Cristina encuentra al detective Limburg en la primera planta de la comisaría de Prinsengracht. No se ha afeitado desde hace varios días y en sus mejillas despuntan, como púas de erizo, varios pelos blanquecinos. Limburg va completamente vestido de negro, como es habitual en él, aunque en esta ocasión lleva en la solapa de su chaqueta el lazo rojo que, desde 1991, simboliza la toma de conciencia sobre el virus del sida.
—¿Dónde está el guardaespaldas de Ginkgo Tan? —le pregunta la inspectora.
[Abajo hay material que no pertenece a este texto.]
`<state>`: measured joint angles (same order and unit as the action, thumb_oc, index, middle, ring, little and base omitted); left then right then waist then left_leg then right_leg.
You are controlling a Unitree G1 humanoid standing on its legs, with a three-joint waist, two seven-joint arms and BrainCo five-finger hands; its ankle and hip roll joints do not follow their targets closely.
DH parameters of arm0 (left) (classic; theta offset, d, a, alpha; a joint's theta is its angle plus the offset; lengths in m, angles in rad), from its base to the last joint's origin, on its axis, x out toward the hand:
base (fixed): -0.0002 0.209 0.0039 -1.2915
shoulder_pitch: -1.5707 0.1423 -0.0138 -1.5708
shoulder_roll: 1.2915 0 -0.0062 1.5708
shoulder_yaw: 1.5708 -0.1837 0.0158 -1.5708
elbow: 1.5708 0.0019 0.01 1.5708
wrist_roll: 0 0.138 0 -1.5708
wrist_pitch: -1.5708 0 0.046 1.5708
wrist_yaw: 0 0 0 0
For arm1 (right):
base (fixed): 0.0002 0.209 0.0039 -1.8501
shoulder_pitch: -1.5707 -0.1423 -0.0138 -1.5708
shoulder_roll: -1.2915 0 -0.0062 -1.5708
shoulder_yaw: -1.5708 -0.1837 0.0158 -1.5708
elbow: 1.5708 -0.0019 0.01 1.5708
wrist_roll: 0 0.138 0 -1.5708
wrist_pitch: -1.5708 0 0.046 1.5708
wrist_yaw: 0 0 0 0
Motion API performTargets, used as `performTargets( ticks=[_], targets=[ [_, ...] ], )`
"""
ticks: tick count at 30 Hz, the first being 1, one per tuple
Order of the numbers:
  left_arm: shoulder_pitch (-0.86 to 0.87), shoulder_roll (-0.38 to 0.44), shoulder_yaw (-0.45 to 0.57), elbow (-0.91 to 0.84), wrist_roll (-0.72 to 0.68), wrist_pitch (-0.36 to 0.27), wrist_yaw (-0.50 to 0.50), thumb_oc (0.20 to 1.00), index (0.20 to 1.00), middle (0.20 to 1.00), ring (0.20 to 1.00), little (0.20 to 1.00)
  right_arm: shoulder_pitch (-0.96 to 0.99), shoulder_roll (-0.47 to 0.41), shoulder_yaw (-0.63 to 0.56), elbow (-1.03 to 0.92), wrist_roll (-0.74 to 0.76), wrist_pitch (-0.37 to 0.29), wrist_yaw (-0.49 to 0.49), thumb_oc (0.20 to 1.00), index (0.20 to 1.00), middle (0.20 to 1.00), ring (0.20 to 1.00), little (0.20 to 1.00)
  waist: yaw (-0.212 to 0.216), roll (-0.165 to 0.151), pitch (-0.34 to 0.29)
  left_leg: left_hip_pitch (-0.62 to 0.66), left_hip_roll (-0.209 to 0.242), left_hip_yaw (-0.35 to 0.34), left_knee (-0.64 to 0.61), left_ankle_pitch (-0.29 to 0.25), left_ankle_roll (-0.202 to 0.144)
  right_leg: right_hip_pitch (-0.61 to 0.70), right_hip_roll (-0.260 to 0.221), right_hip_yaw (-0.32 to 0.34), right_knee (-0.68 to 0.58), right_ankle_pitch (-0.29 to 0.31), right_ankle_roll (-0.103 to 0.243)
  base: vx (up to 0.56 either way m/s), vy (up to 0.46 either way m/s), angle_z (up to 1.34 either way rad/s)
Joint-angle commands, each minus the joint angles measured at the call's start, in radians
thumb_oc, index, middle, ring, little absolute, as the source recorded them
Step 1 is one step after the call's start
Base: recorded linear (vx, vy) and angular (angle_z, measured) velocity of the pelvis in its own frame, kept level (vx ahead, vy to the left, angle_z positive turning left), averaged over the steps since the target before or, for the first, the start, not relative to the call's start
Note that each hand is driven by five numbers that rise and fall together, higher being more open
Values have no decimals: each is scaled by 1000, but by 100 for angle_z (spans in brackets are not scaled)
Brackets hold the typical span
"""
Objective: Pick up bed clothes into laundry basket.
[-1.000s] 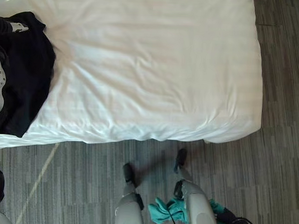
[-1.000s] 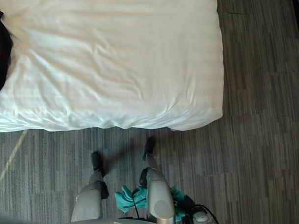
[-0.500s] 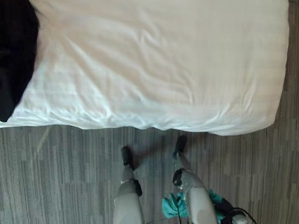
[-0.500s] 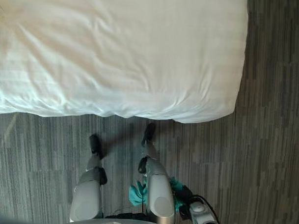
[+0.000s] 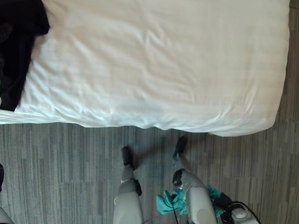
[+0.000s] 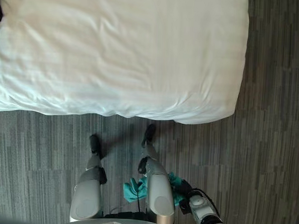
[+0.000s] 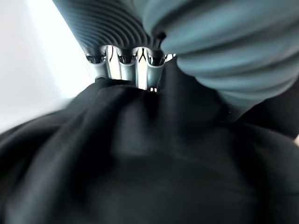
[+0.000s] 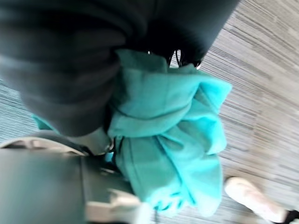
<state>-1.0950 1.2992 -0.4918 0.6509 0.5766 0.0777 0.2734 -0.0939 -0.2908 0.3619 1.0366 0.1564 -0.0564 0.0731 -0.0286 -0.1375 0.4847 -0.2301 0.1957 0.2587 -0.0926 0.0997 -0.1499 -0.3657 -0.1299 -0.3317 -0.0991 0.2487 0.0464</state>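
A black garment (image 5: 17, 43) lies bunched on the bed's far left corner, by my left arm. In the left wrist view my left hand's fingers (image 7: 122, 65) dig into this black garment (image 7: 140, 163), which bulges up against the palm. A teal cloth (image 5: 171, 203) hangs low beside my right leg, bunched in my right hand (image 5: 224, 212). The right wrist view has the same teal cloth (image 8: 163, 140) hanging in folds from under the hand's dark cover (image 8: 70, 56).
The bed (image 5: 156, 63) with its rumpled white cover spans the upper part of the eye views; its front edge (image 6: 139, 114) runs just ahead of me. Grey striped carpet (image 5: 64, 173) lies in front and to the right. A pale shoe (image 8: 252, 196) rests on the floor.
The camera has swung, so the bed sits differently in the picture. The black garment has drawn up from the bed's front edge toward the left corner. The teal cloth stays in my right hand.
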Motion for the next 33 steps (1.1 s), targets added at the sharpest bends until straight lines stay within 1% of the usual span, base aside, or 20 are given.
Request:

Limburg señala con la mano una de las salas de interrogatorios. A través del vidrio de visión unilateral, Cristina reconoce al hombre que le abrió la puerta en el restaurante Paz Celestial. A pesar de sus casi dos metros de altura, sus ojos hundidos le confieren un aspecto de animal asustado. Cristina sigue al detective al interior de la sala de interrogatorios.
—¿Qué puede ofrecernos exactamente? —le espeta Limburg al guardaespaldas, sin preámbulos.
—Información sobre las actividades de Ginkgo Tan. Siempre que me garanticen inmunidad y protección.
Limburg intercambia una mirada con Cristina.
—Empiece por contarnos quién puso la bomba en el restaurante Paz Celestial. Después veremos cuánto vale esa información.
—La bomba la puse yo.
—Ya veo. Como Ginkgo ha sobrevivido al atentado, las cosas pintan mal para usted. ¿Quién le ordenó que pusiera la bomba?
—Fue decisión mía.
Limburg mira su reloj, como si tuviera prisa.
—Eso no va a impresionar al fiscal. ¿Es todo lo que puede ofrecernos?
El guardaespaldas de Ginkgo Tan mueve las manos con nerviosismo, como si sostuviera entre los dedos un cigarrillo imaginario.
—Sé quién mató a Branislav Kijic… Si hacemos un trato, les ayudaré a atrapar al asesino.
Un silencio denso acompaña a sus palabras. Cristina puede oír el ruido que hace Limburg al rascarse la barba.
—Si quiere un trato, tendrá que entregarnos también a Ginkgo Tan —dice el detective.